### Work task
When you return the lines below, go from the first through the line with "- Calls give", keep them exact, and leave out every picture.

*** Opening of Information shown ***

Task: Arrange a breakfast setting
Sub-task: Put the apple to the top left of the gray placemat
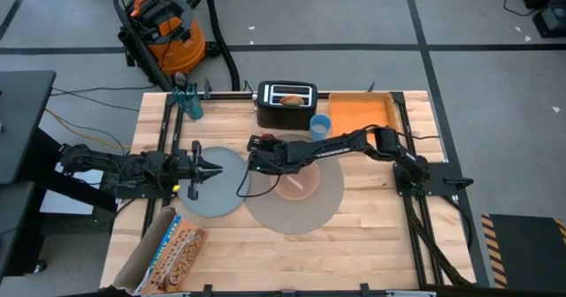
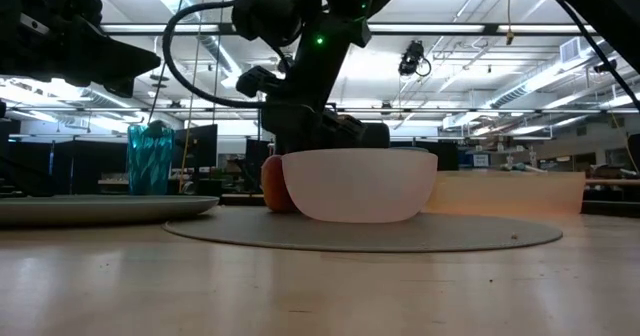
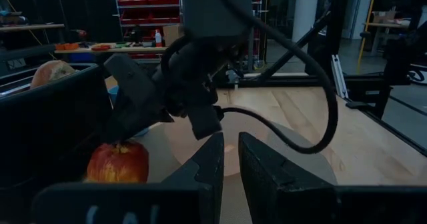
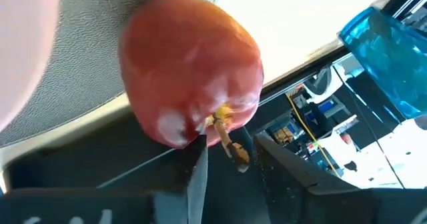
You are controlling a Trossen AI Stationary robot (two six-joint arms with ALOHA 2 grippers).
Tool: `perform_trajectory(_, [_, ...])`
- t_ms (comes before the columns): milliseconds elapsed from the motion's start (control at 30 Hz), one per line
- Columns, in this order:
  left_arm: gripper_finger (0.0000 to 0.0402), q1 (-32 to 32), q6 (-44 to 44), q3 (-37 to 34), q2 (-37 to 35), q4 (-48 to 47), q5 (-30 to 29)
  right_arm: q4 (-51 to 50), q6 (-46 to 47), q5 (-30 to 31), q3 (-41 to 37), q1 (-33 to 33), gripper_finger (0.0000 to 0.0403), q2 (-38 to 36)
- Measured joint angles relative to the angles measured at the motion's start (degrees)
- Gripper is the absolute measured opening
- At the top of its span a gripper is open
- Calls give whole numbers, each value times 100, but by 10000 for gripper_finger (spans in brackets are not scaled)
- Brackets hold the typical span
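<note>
The right gripper (image 1: 256,153) hangs over the mat's (image 1: 309,213) far-left rim; its fingers (image 4: 200,177) are parted, with the apple (image 4: 190,77) just ahead of their tips, resting on the mat. The bowl (image 2: 358,184) stands beside the apple, nearer the mat's middle. The left gripper (image 1: 215,167) hovers over the plate (image 1: 212,204), its fingers (image 3: 210,167) nearly together on nothing. Plate and mat rims almost meet. Bare counter (image 1: 371,235) lies on the mat's near side.
</note>
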Motion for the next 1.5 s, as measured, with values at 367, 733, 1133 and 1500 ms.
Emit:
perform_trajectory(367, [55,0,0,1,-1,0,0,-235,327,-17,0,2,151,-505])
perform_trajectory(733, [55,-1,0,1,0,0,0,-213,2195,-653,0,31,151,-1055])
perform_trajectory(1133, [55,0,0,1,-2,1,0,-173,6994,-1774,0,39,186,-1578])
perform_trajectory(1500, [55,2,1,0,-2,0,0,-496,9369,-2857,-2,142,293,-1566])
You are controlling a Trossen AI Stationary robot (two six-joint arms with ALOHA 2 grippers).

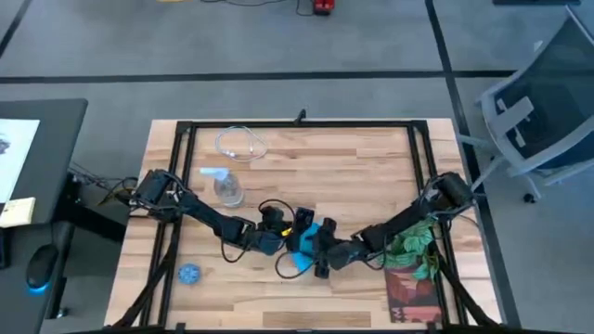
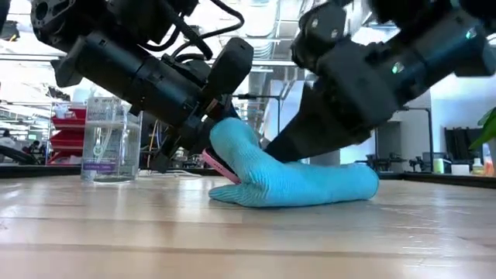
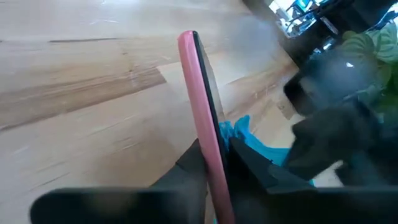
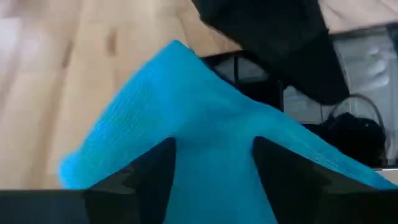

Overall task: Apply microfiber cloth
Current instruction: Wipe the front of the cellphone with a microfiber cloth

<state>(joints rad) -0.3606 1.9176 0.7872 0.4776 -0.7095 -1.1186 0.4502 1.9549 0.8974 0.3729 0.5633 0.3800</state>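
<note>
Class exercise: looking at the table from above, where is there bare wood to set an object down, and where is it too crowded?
Bare wood lies on the far half of the table, between the clear cable loop and the right arm, and along the near edge between the blue disc and the printed card. The centre is crowded: both end effectors meet at the microfiber cloth.

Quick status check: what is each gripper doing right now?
Left gripper: shut on the pink-edged phone, held on edge.
Right gripper: shut on the microfiber cloth.
</note>
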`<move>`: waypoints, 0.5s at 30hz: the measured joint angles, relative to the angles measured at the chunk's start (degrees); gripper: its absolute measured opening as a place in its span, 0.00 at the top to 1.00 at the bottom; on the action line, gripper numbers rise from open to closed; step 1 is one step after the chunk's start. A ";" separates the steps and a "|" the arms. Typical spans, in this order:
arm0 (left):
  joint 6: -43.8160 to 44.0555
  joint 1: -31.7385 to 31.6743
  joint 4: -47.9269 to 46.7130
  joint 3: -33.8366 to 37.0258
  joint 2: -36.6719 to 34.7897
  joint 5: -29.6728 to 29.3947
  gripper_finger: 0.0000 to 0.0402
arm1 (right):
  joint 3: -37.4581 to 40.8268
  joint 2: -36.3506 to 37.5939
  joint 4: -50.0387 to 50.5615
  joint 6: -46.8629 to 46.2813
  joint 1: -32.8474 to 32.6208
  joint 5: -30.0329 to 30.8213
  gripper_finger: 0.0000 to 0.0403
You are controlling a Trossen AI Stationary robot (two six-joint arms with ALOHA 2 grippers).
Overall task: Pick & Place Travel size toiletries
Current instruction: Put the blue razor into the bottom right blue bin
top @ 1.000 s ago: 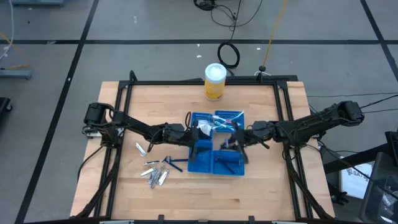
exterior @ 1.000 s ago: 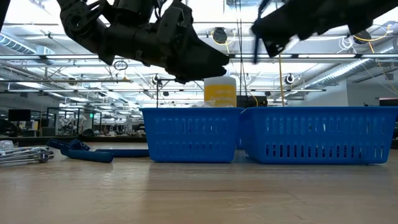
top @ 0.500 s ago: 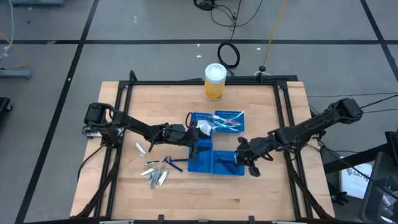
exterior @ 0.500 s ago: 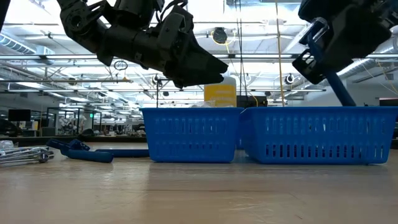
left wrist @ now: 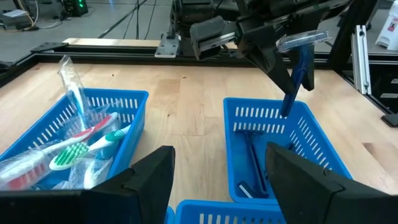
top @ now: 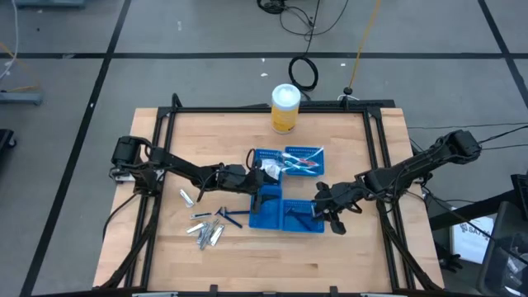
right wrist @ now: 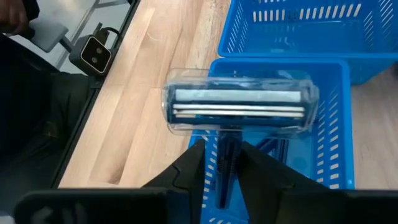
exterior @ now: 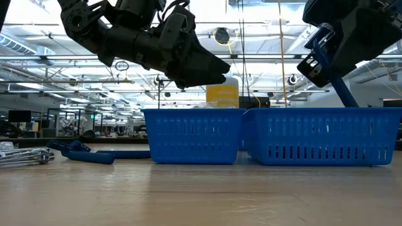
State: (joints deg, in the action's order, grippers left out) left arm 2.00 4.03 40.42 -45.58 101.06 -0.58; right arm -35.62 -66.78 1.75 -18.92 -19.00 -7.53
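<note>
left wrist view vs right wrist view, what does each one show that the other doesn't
Only the left wrist view shows the toothbrushes in their blue tray and the right gripper from outside. Only the right wrist view shows the razor's clear-capped blade head close up. Both show the razor held above the tray that already holds a razor.

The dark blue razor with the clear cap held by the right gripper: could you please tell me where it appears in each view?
High view: hard to make out; the right gripper hides it, above the blue mesh tray.
Low view: dark blue razor with clear cap, upper right, slanting into that tray.
Left wrist view: razor, upper right of centre.
Right wrist view: razor, centre, cap foremost.
Shared landmark: the tray beneath it.
</note>
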 joint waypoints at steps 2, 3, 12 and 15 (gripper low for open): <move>0.00 0.00 0.00 0.00 0.00 0.00 0.39 | 0.00 0.00 -0.24 0.02 0.00 -0.01 0.76; 0.00 0.00 0.00 0.00 0.00 0.00 0.39 | 0.00 0.00 -0.23 0.02 0.00 -0.01 0.75; 0.00 -0.44 0.00 0.00 0.00 0.00 0.39 | 0.00 0.00 -0.22 0.04 0.02 0.00 0.59; 0.00 -0.79 0.00 0.00 0.00 -0.02 0.39 | 0.00 0.00 -0.21 0.04 0.02 -0.04 0.55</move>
State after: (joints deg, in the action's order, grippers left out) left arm 2.00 3.24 40.42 -45.58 101.06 -0.60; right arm -35.62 -66.78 1.54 -18.87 -18.98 -7.57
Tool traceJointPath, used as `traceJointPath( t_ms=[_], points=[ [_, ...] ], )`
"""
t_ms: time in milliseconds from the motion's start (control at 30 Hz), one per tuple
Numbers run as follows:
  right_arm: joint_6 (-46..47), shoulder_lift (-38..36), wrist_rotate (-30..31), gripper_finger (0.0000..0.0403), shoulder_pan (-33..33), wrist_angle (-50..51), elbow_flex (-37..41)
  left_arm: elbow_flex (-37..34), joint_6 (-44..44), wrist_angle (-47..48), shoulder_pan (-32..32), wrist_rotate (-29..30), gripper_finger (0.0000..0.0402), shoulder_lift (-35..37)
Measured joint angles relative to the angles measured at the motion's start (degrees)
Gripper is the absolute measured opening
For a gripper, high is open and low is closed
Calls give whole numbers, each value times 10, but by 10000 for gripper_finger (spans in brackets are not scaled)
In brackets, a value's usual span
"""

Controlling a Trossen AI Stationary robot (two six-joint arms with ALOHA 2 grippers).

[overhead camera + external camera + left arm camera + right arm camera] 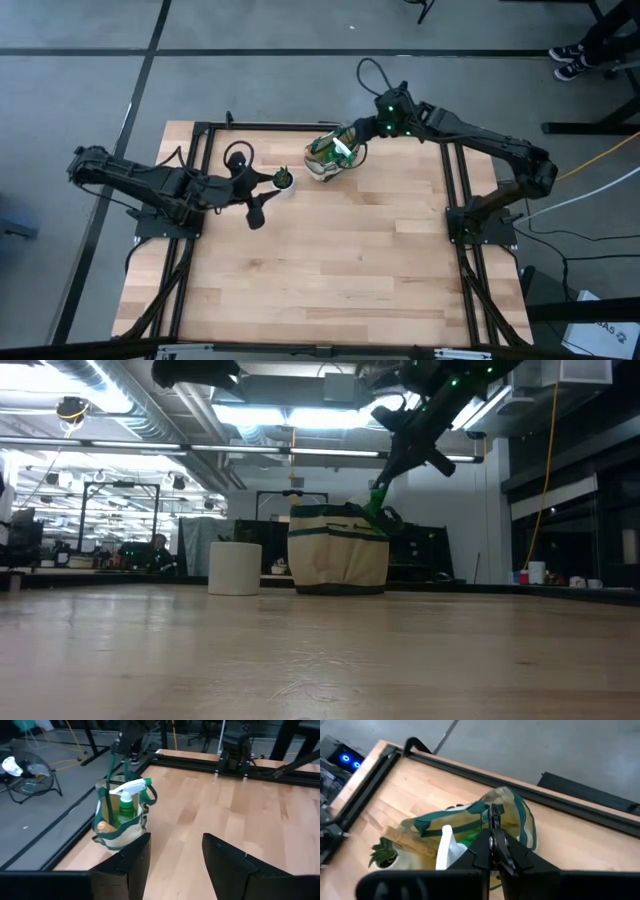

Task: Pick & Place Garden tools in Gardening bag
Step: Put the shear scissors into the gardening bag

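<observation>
The tan gardening bag with green trim (pixel 328 155) stands on its base on the table near the far edge; it also shows in the low view (pixel 338 550). A green spray bottle with a white head (pixel 127 800) and a pale wooden handle (pixel 102 826) stick out of it. My right gripper (pixel 352 135) is above the bag's right side, shut on a green loop handle. My left gripper (pixel 258 208) is open and empty, left of and nearer than the bag, beside the small plant pot (pixel 285 180). Trowel and shears are not seen. My right gripper pinches the bag's green loop handle (pixel 492 815) between its two shut fingers, coming from above and slanting down. The handle runs up taut from the bag's rim to the fingers (pixel 117 767). The bag's base stays on the table.
The white pot with the tiny green plant (pixel 235 568) stands just left of the bag, close to my left gripper. The black frame rail (pixel 270 126) runs along the table's far edge behind the bag. Bare wood lies toward the near side.
</observation>
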State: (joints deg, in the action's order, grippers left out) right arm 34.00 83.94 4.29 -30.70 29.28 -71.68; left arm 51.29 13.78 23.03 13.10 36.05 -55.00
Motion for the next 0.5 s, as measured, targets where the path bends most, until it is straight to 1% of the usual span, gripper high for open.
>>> traceJointPath(
  t_ms=[267,500],
  points=[
    [-4,27,0,23,0,-11,0,0,0,0,-21,-1,171,0],
    [-4,29,-1,51,0,-16,0,0,0,0,-25,-1,170,0]
  ],
)
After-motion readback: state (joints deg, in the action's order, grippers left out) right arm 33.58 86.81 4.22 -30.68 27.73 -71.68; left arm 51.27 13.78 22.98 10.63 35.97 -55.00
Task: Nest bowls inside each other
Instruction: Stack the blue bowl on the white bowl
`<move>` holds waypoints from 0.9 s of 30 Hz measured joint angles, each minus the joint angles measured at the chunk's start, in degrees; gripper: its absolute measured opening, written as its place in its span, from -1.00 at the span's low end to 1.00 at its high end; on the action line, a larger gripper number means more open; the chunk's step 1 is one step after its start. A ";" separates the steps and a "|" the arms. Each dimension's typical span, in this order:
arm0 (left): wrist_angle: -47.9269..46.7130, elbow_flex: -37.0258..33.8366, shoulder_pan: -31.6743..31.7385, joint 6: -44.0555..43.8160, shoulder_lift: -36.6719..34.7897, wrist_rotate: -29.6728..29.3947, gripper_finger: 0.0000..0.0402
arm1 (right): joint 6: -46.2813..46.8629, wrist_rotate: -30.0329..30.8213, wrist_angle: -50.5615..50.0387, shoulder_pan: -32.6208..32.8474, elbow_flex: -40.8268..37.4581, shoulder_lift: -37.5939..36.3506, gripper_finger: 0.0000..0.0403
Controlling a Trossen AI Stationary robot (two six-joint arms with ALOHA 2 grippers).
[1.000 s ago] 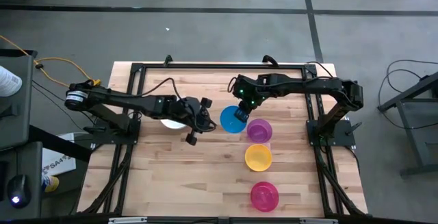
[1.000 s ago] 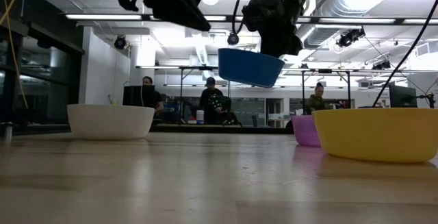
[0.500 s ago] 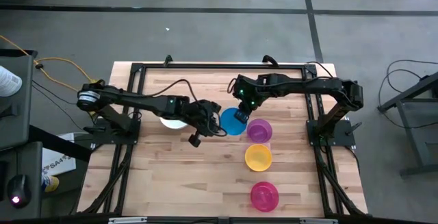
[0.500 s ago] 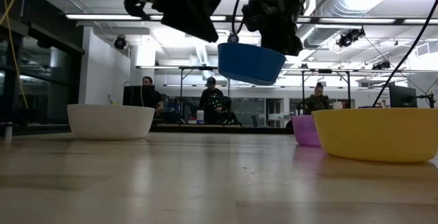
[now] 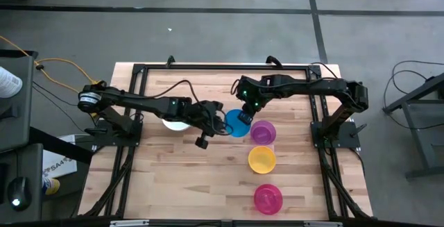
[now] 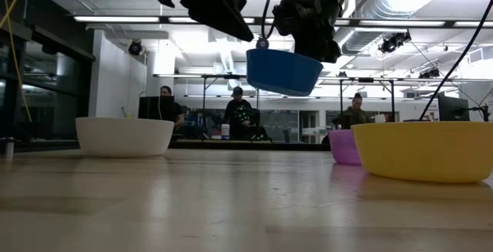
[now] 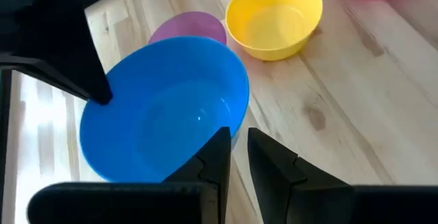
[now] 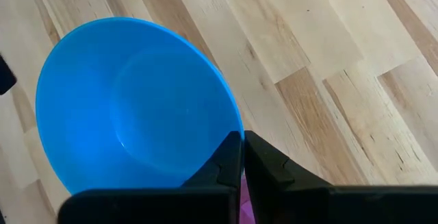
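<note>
Right gripper clamped on the blue bowl's rim, bowl lifted clear of the table — empty inside, left gripper just beside its rim, fingers slightly apart, white bowl below it, purple bowl, yellow bowl, pink bowl past the right gripper — all empty.

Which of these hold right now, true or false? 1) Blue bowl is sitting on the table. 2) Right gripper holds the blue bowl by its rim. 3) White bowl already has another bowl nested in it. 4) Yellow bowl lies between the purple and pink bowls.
1) False. The blue bowl hangs in the air above the table.
2) True. The right gripper is shut on its rim.
3) False. The white bowl stands alone, with nothing showing above its rim.
4) True. The yellow bowl sits between the purple bowl and the pink bowl.
</note>
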 joint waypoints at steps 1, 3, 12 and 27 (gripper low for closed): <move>-0.11 0.00 0.00 0.45 0.00 -0.01 -0.75 | -0.02 0.00 -0.02 0.00 0.00 0.00 -0.98; -0.21 0.00 -0.02 1.20 0.00 0.01 -0.75 | -0.02 0.00 -0.08 0.00 0.00 0.00 -0.98; -0.36 0.00 -0.82 3.38 0.00 -0.20 -0.66 | -0.63 0.00 -0.44 0.00 0.00 0.00 -0.98; -1.42 0.00 -1.52 7.67 -0.02 -3.61 -0.27 | -0.53 -0.02 -0.39 0.00 0.00 0.00 -0.98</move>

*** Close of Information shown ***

### Solution for this problem
Task: Arrange a breakfast setting
Sub-task: Put the apple to the top left of the gray placemat
You are controlling a Trossen AI Stationary robot (two six-joint arms with ALOHA 2 grippers).
Tool: `perform_trajectory(_, [_, ...])`
- t_ms (comes before the columns): milliseconds elapsed from the motion's start (control at 30 Hz), one per line
- Columns, in this order:
  left_arm: gripper_finger (0.0000 to 0.0402), q1 (-32 to 32), q6 (-44 to 44), q3 (-37 to 34), q2 (-37 to 35), q4 (-48 to 47), q5 (-30 to 29)
  right_arm: q4 (-51 to 50), q6 (-46 to 47), q5 (-30 to 31), q3 (-41 to 37), q1 (-33 to 33), gripper_finger (0.0000 to 0.0403), q2 (-38 to 36)
- Measured joint angles relative to the angles measured at the motion's start (degrees)
- Gripper is the absolute measured opening
- At the top of its span a gripper is open
- Calls give whole numbers, each value times 100, but by 10000 for gripper_finger (spans in brackets are not scaled)

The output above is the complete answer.